Sometimes during this stage, there can be difficulties or conflict in the therapeutic relationship. Your therapist may say something that bothers or offends you, and you may lose trust in the relationship. This is called a therapeutic breach, and it is a common experience. When therapy is done well, a therapeutic repair will follow. This is an important part of the therapy process, because many people have not had the opportunity to practice repairing relationships after a conflict in a healthy way. Learning how to assertively communicate about a conflict, by asking for what you need or want, is an incredibly healing experience.
If you experience therapeutic breach during your therapeutic process (and you likely will at some point), you are encouraged to confront the problem. The best outcome is that your therapist will accept responsibility for their part in the problem, and facilitate resolution. Many people find that after a therapeutic conflict and repair, their trust in the relationship becomes even stronger, because they know that they can confront problems and still remain securely in the relationship.
The Late Stage
The late stage of therapy happens as the client approaches the achievement of their initial goals for seeking help. They may begin to feel like there isn’t as much to talk about or work on in sessions.
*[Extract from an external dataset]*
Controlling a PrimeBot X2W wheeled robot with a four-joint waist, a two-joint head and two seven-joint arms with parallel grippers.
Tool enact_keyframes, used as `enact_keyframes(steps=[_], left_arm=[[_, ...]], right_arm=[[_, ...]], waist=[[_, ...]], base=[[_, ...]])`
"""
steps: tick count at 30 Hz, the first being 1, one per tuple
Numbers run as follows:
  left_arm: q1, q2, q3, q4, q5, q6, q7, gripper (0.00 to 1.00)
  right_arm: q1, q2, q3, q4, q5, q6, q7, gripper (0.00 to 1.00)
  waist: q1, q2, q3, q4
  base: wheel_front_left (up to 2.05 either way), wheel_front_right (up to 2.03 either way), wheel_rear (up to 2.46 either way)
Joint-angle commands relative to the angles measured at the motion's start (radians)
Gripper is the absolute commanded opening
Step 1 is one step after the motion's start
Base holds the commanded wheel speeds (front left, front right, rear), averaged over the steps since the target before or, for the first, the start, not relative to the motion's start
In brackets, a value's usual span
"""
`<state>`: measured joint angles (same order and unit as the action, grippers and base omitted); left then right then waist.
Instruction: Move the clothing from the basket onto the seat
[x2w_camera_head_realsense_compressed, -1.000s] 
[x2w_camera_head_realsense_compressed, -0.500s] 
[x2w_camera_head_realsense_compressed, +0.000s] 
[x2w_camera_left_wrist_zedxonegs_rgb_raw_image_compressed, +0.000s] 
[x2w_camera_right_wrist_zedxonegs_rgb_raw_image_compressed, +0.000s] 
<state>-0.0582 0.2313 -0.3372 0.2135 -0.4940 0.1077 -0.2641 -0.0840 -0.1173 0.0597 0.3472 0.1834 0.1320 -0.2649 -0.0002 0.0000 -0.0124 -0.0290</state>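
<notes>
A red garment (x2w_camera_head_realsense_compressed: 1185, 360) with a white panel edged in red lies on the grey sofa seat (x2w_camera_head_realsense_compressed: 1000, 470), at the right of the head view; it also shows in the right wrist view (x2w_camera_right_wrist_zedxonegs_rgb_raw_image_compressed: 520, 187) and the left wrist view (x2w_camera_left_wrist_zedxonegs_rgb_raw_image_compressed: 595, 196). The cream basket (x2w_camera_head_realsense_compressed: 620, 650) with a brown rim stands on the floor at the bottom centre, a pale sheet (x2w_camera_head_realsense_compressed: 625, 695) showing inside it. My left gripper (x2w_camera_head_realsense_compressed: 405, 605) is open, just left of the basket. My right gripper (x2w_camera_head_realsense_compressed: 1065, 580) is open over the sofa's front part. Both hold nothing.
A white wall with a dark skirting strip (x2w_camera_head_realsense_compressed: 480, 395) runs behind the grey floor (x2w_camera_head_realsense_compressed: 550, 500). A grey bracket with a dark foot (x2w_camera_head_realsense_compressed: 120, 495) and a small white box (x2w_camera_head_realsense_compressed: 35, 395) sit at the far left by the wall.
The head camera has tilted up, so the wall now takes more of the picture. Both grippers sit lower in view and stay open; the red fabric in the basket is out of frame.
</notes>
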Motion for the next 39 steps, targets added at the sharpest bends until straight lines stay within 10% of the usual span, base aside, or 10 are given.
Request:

They may also notice that they are feeling more confident in confronting and managing their problems and their interpersonal relationships.
During this stage, the work often includes celebrating success, integrating the work that was done during the working stage, and exploring maintenance and prevention strategies. Sessions may be reduced from weekly, or bi-weekly, to monthly or to an as-needed basis.
Termination Stage: the Ending of the Therapeutic Relationship
As the late stage of therapy comes to a close, goodbyes are in order as the relationship heads toward “termination” (end of therapy). When therapy ends in an ideal way, it ends because both the client and the therapist feel that the client has achieved the therapeutic goals agreed up in the treatment planning stage. While this is the ideal outcome, and what you and your therapist are working toward, therapy doesn’t always end that way.
Sometimes the relationship ends for more practical reasons. For example, sometimes therapy ends because the client changes insurance companies, or has new hours of work that the therapist cannot accommodate; or, perhaps the client encounters financial strain and can no longer afford therapeutic services. Sometimes the relationship ends for clinical reasons, like if the client no longer feels that the therapist can provide what they are looking for; or if the therapist feels that problems have been uncovered for which she lacks expertise in treatment.
In these situations, termination should include an exploration of the client's needs, and a referral should be provided to a therapist who can provide what the client needs.
In any case, termination means saying goodbye. It is normal for both client and therapist to experience some ambivalence about the termination process. There may be a feeling of sadness or some anxiety about “graduating” from the therapeutic process. Those feelings can be explored and addressed in sessions.
Ultimately, however, termination is an exciting time as goals have been reached and a new sense of confidence has been attained. It is a time to celebrate a chapter in your life. Your therapist may offer some suggestions such as rituals or interventions that help you to recognize how far you have come, or to assist you in embracing what is coming next.
Termination isn’t just an ending: it is a new beginning and should be approached with some excitement and optimism about the future.